Recensioni / Hugo von Hofmannstahl

Hugo von Hofmannstahl Le parole non sono di questo mondo
128 pp. Quodlibet, euro 12

Temperie generazionale di fine Ottocento, certo, bagliori superomistici nicciani compresi. Ma come attutita dall’aria rarefatta dell’Austria felix. È lo sfondo del carteggio tra Hugo von Hofmannstahl, appena salutato come fanciullo prodigio dalla repubblica delle belle lettere, e il suo amico del cuore, il guardiamarina Edgar Karg von Bebenburg, a zonzo per i sette mari a bordo della corvetta Saida dell’Imperial regia marina. Un epistolario talmente singolare, che fu lo stesso von Hoffmannstahl a pensare di pubblicarne una selezione già nel 1905, all’interno di un libro che avrebbe dovuto rappresentare “il simbolo di una certa generazione”. Del resto, sin dalla prima lettera a Edgar, dichiarava: “Le cose importanti che vivremo non potremo raccontarcele, poiché non ci accorgiamo di esse.  Credo però che talvolta potremo scrivere su un pezzo di carta il frammento di una sensazione soggettiva, di un umore, e da questo potrà venirne fuori un carteggio come nel secolo scorso, quando la gente scriveva in modo molto più grazioso, più elegante e più nobile di ora – probabilmente perché le lettere ci mettevano un mese ad andare da un paesino all’altro della Germania”.

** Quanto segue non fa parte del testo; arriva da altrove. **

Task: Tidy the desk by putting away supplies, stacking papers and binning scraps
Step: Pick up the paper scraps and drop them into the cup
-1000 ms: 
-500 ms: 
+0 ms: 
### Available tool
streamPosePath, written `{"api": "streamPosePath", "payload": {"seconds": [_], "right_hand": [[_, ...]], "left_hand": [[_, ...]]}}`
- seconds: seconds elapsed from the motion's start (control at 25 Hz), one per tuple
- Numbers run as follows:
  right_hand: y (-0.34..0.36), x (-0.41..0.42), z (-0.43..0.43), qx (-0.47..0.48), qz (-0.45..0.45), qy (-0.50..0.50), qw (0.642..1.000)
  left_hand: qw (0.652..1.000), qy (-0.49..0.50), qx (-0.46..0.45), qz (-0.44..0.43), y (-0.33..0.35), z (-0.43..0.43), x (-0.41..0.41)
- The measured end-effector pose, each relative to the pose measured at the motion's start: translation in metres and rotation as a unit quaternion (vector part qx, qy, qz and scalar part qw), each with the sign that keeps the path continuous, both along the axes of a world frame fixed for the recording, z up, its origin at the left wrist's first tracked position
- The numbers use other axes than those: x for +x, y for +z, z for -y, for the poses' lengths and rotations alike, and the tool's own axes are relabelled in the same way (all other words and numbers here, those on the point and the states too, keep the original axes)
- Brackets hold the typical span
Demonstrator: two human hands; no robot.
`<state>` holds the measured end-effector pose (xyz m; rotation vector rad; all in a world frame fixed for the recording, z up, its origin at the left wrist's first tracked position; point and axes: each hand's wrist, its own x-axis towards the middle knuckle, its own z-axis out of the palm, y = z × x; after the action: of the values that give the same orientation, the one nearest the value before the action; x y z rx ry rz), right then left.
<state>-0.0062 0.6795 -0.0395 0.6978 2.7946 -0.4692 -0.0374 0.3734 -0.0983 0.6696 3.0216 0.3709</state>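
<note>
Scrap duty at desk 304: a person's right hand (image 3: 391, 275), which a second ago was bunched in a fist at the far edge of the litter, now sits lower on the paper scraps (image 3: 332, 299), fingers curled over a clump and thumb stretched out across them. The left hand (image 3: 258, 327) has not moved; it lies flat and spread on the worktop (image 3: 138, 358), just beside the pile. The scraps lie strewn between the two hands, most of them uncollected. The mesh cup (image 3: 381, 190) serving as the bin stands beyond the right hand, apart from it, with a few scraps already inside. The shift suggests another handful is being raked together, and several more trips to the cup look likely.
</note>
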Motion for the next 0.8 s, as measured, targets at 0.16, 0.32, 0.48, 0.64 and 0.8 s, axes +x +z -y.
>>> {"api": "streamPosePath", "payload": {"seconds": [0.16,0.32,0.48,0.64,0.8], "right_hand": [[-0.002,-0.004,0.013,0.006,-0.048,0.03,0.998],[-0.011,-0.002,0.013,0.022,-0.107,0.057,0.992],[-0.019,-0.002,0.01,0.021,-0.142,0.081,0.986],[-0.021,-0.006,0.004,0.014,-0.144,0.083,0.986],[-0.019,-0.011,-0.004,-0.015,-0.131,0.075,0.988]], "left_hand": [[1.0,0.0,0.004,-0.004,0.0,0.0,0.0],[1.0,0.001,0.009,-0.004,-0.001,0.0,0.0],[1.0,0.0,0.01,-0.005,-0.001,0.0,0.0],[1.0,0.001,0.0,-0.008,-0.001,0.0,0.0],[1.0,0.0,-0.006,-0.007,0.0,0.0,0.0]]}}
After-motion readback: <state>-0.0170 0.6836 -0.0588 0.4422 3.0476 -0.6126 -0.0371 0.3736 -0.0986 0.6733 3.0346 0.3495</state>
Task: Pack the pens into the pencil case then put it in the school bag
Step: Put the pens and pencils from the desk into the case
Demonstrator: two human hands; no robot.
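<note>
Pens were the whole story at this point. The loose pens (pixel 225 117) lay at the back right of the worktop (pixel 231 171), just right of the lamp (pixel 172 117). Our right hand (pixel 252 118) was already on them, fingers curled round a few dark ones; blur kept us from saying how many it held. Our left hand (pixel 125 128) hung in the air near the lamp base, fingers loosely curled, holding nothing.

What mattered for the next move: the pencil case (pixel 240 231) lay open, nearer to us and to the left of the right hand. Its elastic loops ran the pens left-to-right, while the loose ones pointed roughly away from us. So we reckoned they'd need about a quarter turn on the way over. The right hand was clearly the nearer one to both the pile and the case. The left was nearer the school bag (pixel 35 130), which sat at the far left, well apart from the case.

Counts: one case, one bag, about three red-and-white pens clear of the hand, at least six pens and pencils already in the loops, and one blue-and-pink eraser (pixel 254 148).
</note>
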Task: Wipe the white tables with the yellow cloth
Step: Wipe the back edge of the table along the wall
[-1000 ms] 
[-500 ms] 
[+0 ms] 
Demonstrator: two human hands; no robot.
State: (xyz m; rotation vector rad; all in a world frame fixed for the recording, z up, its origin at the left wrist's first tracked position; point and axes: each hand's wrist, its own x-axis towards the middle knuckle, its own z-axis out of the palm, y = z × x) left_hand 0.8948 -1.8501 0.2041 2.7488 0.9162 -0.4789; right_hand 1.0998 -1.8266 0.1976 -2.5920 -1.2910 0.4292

Tra il 1892 e il 1896, i due ventenni rappresentano, l’uno per l’altro, la faccia opposta di una stessa medaglia. Hoffmanstahl, sulle prime, sembra invidiare la vita avventurosa (“tu vedi nuove terre e regioni, io leggo libri”) e sana dell’amico (che però morirà nel 1905, stroncato dalla tubercolosi), e preferirla al suo saltabeccare da un salotto a una cavalcata nel Prater. Ma presto, le lamentele per una vita esteriore “incolore” lasciano spazio alla riflessione sull’arte. Certo, il dislivello tra i due sodali, in materia, è evidente. Alle domande un poco scarne del guardiamarina, lettore vorace e curioso, ma non certo un intellettuale, von Hofmannstahl si sforza di rispondere in maniera semplice ma tutt’altro che semplicistica. Così, le considerazioni sul rapporto tra arte e realtà, sul contatto con le persone e con la natura, si snodano senza affettazioni. In particolare, il poeta ragiona intorno al termine “vita”, parola chiave, come mostra nella sua postfazione Marco Rispoli. La possibilità di essere “migliore e più nobile della vita” è esemplata dal tipo del gentleman. Un modello in grado di conservare stile ed equilibrio, sovranità sui conflitti interiori, che però la modernità sottopone a tensioni continue, nell’economia del denaro, nella continua influenza di nuove idee, di nuovi popoli. Vivere fino in fondo.